▶ **Assignment**
Give back exactly the lines of the entries below from the line with "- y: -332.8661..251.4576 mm" to the line with "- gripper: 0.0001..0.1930", inclusive, and only those.

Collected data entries
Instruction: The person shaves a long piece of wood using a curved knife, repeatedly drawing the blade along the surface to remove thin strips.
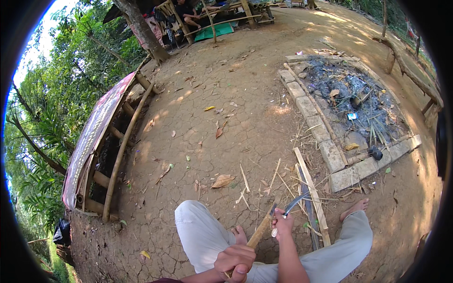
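My left hand (236, 262) is closed around the lower end of a light brown wooden stick (260, 232), which slants up and right to a dark tip. In my right hand (283, 223) is a curved knife (296, 202), its bare blade pointing up and right, away from me. The fist sits right beside the stick's upper end; whether the blade touches the wood I cannot tell. Just right of the knife, a long pale split strip (313, 195) lies on the ground alongside a dark strip (309, 212). My bent legs in light grey trousers frame both hands.
Ahead right is a fire pit edged with pale blocks (306, 107), holding ash and a small black round object (376, 153). A low bamboo bench (101, 141) with a patterned cover stands left. Thin slivers and dry leaves (222, 181) litter the cracked earth. A person (188, 14) sits under a far shelter.
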Demonstrator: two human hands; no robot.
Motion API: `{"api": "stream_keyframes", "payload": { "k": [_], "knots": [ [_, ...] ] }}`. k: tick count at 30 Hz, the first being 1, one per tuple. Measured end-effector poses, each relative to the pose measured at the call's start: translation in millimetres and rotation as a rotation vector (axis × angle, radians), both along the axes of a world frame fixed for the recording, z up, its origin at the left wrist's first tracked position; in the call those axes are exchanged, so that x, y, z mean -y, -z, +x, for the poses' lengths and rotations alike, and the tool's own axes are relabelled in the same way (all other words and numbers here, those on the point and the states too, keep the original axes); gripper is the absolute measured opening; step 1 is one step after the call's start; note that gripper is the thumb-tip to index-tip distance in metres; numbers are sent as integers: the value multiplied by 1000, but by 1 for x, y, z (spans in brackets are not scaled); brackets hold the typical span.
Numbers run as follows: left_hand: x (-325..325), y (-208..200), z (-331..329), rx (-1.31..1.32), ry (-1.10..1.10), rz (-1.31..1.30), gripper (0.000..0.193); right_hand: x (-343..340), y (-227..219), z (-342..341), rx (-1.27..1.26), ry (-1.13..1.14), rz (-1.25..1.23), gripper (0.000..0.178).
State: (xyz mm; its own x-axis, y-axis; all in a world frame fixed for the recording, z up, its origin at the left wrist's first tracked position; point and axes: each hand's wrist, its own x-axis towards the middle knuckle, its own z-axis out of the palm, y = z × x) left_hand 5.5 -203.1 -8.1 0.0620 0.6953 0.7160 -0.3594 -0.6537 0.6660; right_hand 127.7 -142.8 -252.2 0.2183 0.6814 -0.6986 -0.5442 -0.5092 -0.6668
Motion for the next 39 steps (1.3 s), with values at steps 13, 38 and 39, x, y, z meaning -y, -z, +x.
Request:
{"api": "stream_keyframes", "payload": {
  "k": [13,38,39],
  "knots": [
    [0,-6,-13,-100,-102,-29,37,1,-28,-6,159,-14,3,16],
    [3,23,-37,216,-390,-259,48,71,-132,-17,793,-837,422,38],
    [4,24,-37,232,-421,-270,48,72,-131,-19,820,-828,416,40]
  ]
}}
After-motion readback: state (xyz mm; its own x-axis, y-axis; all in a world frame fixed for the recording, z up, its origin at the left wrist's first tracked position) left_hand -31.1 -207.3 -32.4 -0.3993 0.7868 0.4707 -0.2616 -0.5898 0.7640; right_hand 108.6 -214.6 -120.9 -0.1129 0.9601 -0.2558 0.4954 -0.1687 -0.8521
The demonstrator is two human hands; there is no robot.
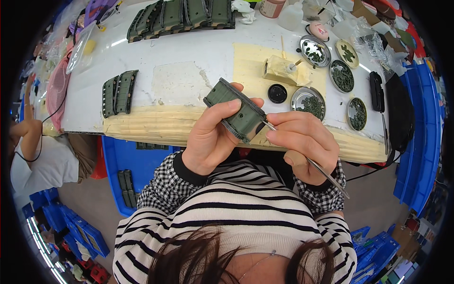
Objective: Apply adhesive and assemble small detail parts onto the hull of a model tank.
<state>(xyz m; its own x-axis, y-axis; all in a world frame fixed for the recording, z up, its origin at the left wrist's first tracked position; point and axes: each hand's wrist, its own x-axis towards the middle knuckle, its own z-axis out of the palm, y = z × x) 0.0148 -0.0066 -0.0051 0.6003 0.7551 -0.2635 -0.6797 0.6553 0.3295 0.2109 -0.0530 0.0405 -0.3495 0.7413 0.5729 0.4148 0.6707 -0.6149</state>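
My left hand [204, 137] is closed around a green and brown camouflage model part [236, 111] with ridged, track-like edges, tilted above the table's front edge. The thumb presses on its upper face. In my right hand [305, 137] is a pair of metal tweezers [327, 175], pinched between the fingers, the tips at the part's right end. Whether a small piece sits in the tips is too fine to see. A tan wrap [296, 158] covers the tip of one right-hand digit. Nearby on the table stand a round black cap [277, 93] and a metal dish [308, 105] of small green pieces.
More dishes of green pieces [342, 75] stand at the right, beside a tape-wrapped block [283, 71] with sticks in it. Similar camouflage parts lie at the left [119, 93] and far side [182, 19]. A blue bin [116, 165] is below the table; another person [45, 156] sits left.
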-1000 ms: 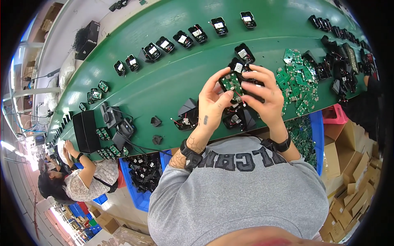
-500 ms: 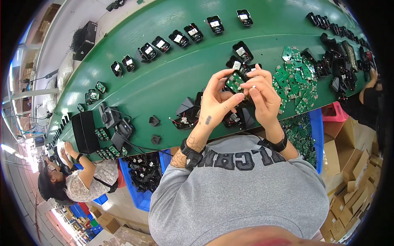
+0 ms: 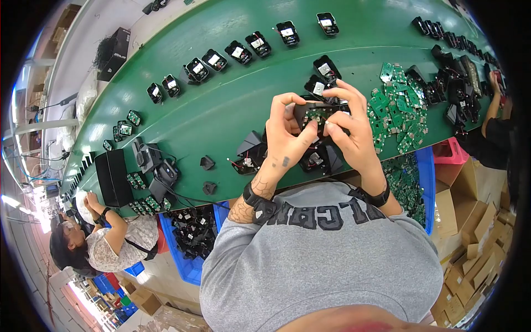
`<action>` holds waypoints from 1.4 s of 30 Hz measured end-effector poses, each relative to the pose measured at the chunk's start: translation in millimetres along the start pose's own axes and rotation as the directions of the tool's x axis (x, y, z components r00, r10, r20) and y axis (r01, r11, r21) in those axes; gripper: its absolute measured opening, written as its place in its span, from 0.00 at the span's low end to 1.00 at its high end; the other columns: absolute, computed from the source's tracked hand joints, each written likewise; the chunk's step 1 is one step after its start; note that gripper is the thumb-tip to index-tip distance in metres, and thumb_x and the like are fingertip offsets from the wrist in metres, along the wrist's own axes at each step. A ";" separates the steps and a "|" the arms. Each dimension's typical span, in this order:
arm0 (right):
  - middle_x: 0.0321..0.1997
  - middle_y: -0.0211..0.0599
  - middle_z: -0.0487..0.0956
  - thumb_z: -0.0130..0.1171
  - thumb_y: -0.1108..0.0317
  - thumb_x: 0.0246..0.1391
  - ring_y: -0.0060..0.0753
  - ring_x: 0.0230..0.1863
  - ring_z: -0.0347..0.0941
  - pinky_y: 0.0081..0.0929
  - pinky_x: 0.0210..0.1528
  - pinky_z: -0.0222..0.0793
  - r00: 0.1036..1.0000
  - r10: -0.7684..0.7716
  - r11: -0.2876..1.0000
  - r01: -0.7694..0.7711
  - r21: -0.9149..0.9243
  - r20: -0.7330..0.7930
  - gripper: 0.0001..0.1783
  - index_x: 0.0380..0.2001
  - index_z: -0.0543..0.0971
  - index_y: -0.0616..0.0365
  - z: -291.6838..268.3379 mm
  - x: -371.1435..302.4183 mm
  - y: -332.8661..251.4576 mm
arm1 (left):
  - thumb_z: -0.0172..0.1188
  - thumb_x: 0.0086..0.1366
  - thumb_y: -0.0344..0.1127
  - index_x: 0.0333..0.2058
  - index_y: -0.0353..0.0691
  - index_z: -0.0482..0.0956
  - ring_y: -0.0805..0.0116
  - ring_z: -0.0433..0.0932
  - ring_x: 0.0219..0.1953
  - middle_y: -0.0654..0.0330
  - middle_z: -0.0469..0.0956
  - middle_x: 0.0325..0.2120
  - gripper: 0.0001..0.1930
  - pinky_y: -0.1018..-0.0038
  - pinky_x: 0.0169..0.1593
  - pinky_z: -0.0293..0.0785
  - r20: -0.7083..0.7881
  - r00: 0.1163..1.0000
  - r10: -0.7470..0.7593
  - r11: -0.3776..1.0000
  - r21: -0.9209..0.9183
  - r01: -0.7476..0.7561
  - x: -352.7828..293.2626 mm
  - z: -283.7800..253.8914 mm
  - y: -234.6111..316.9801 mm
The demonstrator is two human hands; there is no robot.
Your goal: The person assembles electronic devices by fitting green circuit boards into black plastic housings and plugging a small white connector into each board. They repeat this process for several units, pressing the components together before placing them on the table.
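Above the near side of the bench, my left hand (image 3: pixel 287 135) is closed around a small black plastic housing (image 3: pixel 301 112), its thumb pressed along the near edge. A green circuit board (image 3: pixel 313 115) sits in the housing's opening. At the board's right side, my right hand (image 3: pixel 357 133) pinches a small white piece (image 3: pixel 327 125) between thumb and finger; it looks like a connector, though its wire is hidden. Just beyond my hands lie more open black housings (image 3: pixel 326 67). Others with red wires (image 3: pixel 249 160) rest beside and below my hands.
A pile of green circuit boards (image 3: pixel 401 110) lies to the right. Several black housings (image 3: pixel 239 52) form a row across the green bench (image 3: pixel 221 116). Blue bins (image 3: pixel 191 270) stand below the edge. Co-workers (image 3: pixel 110 243) sit at left and far right.
The housing has tilted in my left hand, so its board shows less. My right hand has brought the small white piece left, close to the board, and its upper fingers have spread.
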State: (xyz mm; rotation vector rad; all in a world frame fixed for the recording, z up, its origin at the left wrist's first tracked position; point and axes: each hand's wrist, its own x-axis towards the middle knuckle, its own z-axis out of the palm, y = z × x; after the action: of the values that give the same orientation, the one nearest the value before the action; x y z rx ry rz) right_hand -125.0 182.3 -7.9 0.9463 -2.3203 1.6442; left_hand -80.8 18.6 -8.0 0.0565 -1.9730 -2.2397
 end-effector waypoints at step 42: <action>0.46 0.37 0.80 0.70 0.76 0.40 0.35 0.48 0.75 0.31 0.50 0.72 0.936 0.344 0.910 -0.353 0.217 0.077 0.11 0.27 0.77 0.62 -3.2 0.2 15.5 | 0.61 0.54 0.22 0.45 0.36 0.66 0.79 0.80 0.30 0.61 0.77 0.29 0.20 0.82 0.33 0.78 -0.041 0.999 -0.007 0.941 0.337 0.021 -6.1 7.2 6.5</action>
State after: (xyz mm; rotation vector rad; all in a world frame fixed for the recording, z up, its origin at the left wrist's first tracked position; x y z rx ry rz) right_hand -134.7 188.2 -18.9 0.6223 -2.4776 2.0832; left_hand -75.1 25.7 -1.1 0.1538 -2.3175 -1.8652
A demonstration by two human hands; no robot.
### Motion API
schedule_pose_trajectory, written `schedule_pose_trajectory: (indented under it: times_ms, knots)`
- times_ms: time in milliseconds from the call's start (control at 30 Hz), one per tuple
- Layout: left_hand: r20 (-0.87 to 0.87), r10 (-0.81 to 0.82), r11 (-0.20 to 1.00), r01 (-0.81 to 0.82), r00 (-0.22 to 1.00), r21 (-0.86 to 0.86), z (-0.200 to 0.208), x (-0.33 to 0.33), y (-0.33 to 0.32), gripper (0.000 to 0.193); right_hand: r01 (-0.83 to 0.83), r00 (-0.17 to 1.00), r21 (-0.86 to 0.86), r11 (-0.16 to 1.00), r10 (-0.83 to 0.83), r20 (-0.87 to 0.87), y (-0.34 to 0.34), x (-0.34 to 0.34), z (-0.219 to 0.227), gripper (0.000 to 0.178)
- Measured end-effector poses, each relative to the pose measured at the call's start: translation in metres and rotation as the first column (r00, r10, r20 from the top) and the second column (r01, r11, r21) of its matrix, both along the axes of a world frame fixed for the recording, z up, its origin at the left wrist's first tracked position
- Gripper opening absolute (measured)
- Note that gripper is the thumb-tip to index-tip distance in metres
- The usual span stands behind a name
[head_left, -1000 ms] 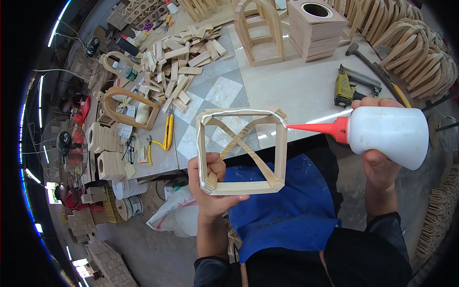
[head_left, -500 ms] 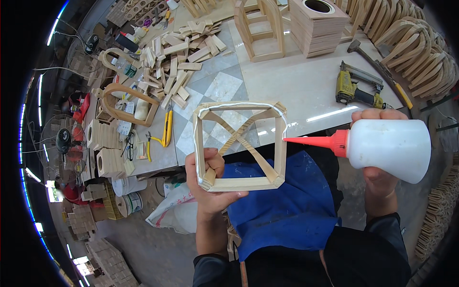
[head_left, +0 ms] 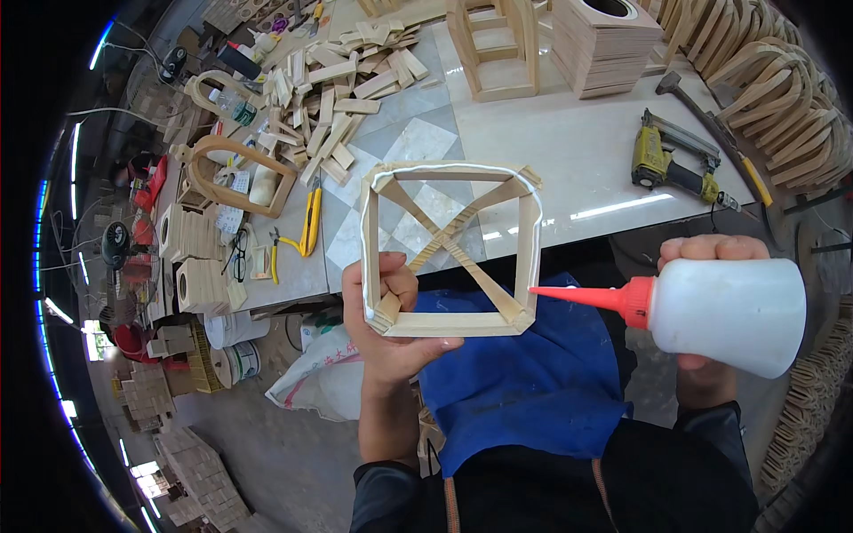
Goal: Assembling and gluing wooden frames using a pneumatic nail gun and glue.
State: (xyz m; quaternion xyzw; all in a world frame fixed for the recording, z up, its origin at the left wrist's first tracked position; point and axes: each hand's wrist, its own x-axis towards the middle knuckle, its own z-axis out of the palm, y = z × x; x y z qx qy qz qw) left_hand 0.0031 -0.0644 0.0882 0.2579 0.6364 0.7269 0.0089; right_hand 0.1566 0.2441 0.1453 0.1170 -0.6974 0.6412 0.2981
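My left hand [head_left: 387,311] is closed round the lower left corner of a wooden frame [head_left: 526,253] with crossed struts inside. A line of white glue runs up the frame's left side, across its top edge and down its right side. In my right hand [head_left: 709,249] lies a white glue bottle [head_left: 733,313], held sideways. Its long red nozzle [head_left: 577,296] points left, and the tip meets the right side of the frame, low down, where the glue line ends.
On the table [head_left: 569,169] lie a nail gun [head_left: 671,164], a hammer [head_left: 702,107], a yellow utility knife [head_left: 311,218] and a pile of wood strips [head_left: 338,98]. A stack of square wooden plates [head_left: 604,49] stands at the back. Curved wooden pieces [head_left: 773,98] crowd the right.
The nozzle tip has moved down the right side of the frame, and the glue line now reaches further down. My left hand has raised the frame slightly.
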Motion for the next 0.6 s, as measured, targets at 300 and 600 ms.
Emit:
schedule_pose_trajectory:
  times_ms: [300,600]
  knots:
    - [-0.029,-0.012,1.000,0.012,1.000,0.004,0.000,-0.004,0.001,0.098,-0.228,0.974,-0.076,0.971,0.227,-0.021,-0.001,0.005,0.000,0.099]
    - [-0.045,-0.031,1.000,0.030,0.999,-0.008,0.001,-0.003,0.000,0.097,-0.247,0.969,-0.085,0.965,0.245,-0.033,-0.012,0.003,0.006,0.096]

▶ **Problem solution**
  - y: -332.8661..251.4576 mm
arm1 (left):
  - thumb_z: -0.0172..0.1188
  - thumb_x: 0.0086..0.1366
  - thumb_y: -0.0344..0.1127
  - index_x: 0.0333..0.2058
  - index_y: -0.0353..0.0691
  - index_z: -0.0482..0.0956
  - ring_y: -0.0805..0.0116
  - ring_z: -0.0433..0.0932
  - ring_x: 0.0219..0.1953
  - middle_y: -0.0654..0.0330
  - middle_z: -0.0469..0.0956
  - middle_x: 0.0325..0.2120
  - gripper: 0.0001..0.1930

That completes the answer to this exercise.